TASK STATEMENT: The answer is to be an exact copy of the lines below running from the line with "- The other" down to the line with "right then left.", both ends included, and nothing more.

Items listed in a dataset
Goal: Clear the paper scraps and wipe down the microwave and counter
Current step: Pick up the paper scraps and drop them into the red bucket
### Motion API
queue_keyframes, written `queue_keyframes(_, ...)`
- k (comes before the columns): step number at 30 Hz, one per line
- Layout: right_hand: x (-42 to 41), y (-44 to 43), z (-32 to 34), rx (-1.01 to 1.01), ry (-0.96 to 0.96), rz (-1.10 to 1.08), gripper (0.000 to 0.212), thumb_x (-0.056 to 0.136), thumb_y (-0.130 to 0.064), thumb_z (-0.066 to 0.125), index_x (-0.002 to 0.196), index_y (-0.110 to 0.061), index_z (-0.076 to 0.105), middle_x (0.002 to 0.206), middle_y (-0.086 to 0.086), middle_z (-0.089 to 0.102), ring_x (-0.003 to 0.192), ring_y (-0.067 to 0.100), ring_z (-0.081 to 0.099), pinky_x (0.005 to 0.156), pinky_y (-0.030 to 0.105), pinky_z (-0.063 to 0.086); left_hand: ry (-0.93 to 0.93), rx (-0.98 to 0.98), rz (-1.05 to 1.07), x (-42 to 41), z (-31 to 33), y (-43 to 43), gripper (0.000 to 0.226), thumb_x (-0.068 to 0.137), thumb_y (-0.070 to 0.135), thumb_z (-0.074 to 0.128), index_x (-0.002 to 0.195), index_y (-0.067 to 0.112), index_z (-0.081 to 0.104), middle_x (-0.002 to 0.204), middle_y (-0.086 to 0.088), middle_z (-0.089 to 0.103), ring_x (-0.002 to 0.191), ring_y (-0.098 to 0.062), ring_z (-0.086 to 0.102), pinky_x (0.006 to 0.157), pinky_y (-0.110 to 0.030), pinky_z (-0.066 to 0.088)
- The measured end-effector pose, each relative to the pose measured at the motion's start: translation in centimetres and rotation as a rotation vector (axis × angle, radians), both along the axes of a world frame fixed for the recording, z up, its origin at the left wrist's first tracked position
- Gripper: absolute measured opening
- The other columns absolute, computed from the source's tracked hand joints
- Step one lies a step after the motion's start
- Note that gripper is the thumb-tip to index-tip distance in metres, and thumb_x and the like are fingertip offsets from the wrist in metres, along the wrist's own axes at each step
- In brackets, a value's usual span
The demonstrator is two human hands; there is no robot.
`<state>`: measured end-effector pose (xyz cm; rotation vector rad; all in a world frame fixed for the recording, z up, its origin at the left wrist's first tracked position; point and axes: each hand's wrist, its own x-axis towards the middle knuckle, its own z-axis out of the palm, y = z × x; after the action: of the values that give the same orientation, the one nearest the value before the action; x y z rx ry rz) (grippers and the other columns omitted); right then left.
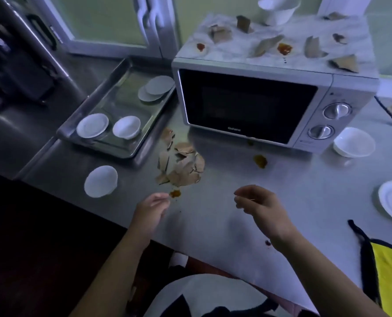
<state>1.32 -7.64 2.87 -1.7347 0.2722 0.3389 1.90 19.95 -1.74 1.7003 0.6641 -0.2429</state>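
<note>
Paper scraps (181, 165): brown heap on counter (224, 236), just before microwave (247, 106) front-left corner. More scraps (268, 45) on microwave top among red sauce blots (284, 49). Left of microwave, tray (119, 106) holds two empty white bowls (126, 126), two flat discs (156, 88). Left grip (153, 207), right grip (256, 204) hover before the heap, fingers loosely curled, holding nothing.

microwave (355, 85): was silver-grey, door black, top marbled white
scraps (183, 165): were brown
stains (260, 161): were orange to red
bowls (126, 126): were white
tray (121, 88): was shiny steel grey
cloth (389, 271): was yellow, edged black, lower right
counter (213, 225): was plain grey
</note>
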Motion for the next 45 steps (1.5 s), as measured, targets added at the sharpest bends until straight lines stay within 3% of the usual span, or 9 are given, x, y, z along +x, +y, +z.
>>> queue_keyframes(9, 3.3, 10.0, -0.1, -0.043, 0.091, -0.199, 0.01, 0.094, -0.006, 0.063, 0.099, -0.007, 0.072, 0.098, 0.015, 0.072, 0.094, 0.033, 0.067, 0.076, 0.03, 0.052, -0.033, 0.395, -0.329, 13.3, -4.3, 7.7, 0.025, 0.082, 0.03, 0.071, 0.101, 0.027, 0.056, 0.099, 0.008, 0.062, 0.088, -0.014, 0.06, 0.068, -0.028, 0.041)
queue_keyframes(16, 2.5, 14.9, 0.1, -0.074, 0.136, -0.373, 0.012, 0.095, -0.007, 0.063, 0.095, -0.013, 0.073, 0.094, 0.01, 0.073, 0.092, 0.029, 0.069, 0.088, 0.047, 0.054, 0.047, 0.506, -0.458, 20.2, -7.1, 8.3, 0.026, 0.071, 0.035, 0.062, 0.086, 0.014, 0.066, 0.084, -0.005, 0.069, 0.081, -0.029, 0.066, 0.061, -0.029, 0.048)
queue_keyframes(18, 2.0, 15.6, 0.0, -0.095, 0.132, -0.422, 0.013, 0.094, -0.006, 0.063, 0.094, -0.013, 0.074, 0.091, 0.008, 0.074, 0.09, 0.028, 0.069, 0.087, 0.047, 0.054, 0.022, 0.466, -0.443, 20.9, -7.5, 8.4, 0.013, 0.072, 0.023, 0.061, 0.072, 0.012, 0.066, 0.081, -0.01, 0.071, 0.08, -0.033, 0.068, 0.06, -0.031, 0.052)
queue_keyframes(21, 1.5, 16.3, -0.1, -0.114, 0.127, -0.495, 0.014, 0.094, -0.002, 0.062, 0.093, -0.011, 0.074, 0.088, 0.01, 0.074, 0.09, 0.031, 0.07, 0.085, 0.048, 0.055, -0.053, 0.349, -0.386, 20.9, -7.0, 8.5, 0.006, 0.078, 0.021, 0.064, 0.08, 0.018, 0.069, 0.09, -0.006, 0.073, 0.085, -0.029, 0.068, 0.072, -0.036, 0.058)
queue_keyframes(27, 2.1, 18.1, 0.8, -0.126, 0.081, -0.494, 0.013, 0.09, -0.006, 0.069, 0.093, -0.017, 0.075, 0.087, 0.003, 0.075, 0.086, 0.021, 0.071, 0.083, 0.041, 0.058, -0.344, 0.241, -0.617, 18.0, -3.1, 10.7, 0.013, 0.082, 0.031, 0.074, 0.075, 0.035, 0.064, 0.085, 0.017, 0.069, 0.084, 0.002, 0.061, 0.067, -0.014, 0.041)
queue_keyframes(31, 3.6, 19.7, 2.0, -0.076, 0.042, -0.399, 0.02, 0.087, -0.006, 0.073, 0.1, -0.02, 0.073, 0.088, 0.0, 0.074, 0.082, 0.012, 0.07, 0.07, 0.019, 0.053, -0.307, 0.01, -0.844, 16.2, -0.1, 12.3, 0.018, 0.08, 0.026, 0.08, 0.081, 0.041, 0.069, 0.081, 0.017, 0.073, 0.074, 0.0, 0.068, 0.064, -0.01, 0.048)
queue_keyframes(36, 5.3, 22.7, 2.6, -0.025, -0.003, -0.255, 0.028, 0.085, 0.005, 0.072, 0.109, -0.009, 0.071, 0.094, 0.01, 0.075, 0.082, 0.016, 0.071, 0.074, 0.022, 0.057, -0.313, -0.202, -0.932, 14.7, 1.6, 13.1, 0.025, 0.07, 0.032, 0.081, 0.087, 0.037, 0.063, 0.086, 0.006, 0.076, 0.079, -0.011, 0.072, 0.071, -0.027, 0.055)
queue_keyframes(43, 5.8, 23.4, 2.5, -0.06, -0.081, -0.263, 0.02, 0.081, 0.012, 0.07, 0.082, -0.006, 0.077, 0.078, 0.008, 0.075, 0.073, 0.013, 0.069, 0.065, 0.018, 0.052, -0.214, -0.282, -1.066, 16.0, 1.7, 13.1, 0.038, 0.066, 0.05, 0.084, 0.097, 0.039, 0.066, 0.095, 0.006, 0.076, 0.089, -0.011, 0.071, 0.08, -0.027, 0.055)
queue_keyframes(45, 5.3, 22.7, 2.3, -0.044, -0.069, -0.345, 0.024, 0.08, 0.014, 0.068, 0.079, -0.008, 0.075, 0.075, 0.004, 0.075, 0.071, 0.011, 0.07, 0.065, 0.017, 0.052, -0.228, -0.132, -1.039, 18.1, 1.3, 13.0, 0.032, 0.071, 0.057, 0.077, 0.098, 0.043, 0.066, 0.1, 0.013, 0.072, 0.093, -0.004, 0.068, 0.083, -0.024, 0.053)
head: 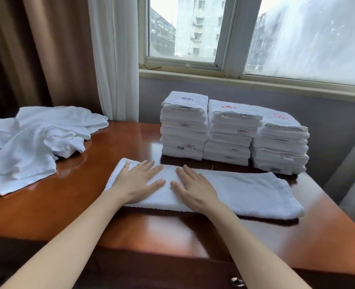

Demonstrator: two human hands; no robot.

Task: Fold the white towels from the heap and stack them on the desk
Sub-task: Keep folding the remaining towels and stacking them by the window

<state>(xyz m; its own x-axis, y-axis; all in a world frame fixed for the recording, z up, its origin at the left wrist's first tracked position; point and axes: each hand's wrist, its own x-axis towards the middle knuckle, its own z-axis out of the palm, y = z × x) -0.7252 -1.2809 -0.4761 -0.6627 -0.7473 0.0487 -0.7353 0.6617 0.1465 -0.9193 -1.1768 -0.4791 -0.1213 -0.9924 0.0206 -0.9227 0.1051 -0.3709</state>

RESULT OF THE EXERCISE:
- The other columns absolute, computed from the source's tracked hand joints
- Step one lies a step after the motion's start
- Note that gripper is the thumb-tip to index-tip distance in metres, and thumb_x and the like are fingertip offsets from the wrist in metres, along the wrist's own axes at each step
- In brackets, a value's usual span
The demonstrator is two human hands; there is no robot.
`<state>`: measured end-effector pose (xyz cm; rotation vector rad; all in a world frame fixed for the recording, z up, its origin at the left wrist's first tracked position; point and axes: each hand's wrist, its own x-axis towards the middle knuckle, its own z-axis out of the palm, y = z × x; after the action: of the values that give the same orientation, the one nearest the value before the action; x y z rx ry rz) (grippers and the other columns omitted); right then left.

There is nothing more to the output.